**WHAT TO DO:** The lines below that include the word "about" are to be reported.

**TASK INPUT:**
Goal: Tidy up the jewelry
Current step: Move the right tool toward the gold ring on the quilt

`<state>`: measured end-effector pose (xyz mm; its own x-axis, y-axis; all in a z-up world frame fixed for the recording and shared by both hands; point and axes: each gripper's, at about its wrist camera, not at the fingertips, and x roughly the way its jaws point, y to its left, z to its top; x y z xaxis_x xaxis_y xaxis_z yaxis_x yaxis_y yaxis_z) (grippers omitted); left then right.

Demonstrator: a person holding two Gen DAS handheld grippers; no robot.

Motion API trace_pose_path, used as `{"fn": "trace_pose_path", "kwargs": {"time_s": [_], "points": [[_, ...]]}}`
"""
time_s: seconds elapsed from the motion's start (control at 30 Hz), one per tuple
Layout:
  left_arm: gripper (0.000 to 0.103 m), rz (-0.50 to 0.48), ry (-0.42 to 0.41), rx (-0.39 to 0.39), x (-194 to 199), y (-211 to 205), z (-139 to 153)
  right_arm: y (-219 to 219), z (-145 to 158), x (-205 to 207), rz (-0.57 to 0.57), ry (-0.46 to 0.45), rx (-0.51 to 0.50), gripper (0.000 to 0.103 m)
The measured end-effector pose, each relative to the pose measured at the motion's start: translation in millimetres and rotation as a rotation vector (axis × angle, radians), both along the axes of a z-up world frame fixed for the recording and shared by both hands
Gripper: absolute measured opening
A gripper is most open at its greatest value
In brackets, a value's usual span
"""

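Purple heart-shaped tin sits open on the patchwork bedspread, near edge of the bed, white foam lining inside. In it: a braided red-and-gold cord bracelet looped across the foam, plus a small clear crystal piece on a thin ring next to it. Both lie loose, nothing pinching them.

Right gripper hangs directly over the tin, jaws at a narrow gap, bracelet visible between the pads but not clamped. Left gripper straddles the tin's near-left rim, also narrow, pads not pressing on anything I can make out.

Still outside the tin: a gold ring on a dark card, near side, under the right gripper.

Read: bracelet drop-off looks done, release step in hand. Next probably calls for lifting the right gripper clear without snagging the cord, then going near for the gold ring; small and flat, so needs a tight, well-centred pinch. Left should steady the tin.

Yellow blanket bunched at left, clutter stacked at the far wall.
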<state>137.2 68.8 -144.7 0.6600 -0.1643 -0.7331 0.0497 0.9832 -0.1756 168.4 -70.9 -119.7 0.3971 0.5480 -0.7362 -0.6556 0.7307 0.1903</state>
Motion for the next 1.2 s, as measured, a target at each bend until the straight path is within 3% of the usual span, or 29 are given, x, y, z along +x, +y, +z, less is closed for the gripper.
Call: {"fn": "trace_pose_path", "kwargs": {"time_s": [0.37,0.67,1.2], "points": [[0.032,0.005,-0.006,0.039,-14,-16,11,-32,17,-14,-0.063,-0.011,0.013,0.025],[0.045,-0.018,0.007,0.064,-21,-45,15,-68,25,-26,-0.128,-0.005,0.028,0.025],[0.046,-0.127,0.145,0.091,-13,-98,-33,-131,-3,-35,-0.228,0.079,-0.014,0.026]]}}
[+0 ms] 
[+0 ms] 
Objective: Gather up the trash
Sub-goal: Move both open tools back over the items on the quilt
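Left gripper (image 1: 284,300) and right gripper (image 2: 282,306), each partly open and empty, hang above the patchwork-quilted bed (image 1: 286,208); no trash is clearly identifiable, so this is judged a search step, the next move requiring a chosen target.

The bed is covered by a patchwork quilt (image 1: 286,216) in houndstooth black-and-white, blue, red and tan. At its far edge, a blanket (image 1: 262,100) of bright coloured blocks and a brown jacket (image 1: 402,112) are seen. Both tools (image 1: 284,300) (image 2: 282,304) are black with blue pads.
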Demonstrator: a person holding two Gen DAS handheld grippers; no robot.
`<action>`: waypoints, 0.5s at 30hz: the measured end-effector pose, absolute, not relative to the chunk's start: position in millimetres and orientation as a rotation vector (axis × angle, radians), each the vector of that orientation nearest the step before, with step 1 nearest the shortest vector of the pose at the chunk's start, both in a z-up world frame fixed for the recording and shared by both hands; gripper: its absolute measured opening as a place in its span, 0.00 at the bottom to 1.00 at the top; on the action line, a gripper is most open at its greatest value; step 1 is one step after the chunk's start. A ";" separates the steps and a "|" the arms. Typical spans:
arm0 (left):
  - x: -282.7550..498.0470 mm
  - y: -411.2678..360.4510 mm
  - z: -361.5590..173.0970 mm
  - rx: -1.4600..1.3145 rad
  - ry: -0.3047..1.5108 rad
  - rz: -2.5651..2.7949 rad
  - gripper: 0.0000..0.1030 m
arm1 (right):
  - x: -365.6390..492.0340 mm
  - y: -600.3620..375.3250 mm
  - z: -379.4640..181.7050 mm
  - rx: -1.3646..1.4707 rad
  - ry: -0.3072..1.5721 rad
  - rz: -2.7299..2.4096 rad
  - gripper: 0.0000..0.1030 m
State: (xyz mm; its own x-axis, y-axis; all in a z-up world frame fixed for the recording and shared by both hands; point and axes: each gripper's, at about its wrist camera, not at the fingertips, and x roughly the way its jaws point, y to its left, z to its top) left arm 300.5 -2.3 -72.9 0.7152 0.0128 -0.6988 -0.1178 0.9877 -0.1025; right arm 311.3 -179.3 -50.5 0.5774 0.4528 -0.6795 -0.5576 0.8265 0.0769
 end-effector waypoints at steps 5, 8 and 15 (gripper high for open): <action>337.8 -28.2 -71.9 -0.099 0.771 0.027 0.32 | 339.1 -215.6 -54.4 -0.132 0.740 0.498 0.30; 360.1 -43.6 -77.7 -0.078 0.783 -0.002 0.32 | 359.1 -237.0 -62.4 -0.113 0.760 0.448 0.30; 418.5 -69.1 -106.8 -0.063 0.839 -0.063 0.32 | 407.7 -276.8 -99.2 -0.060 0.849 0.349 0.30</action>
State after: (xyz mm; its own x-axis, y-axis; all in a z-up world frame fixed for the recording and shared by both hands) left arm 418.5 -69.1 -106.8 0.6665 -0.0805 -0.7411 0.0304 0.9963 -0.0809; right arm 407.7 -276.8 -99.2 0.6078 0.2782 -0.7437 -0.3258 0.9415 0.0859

**OUTPUT FOR THIS EXERCISE:**
`<state>`: measured end-effector pose (xyz mm; its own x-axis, y-axis; all in a z-up world frame fixed for the recording and shared by both hands; point and axes: each gripper's, at about its wrist camera, not at the fingertips, and x roughly the way its jaws point, y to its left, z to its top; x y z xaxis_x xaxis_y xaxis_z yaxis_x yaxis_y yaxis_z) (grippers omitted); left then right.
State: (xyz mm; its own x-axis, y-axis; all in a z-up world frame fixed for the recording and shared by both hands; point and axes: each gripper's, at about its wrist camera, not at the fingertips, and x roughly the way its jaws point, y to its left, z to its top) left arm 300.5 -2.3 -72.9 0.7152 0.0128 -0.6988 -0.1178 0.9877 -0.1025; right arm 311.3 -179.3 -50.5 0.5774 0.4528 -0.6795 -0.5576 0.8265 0.0769

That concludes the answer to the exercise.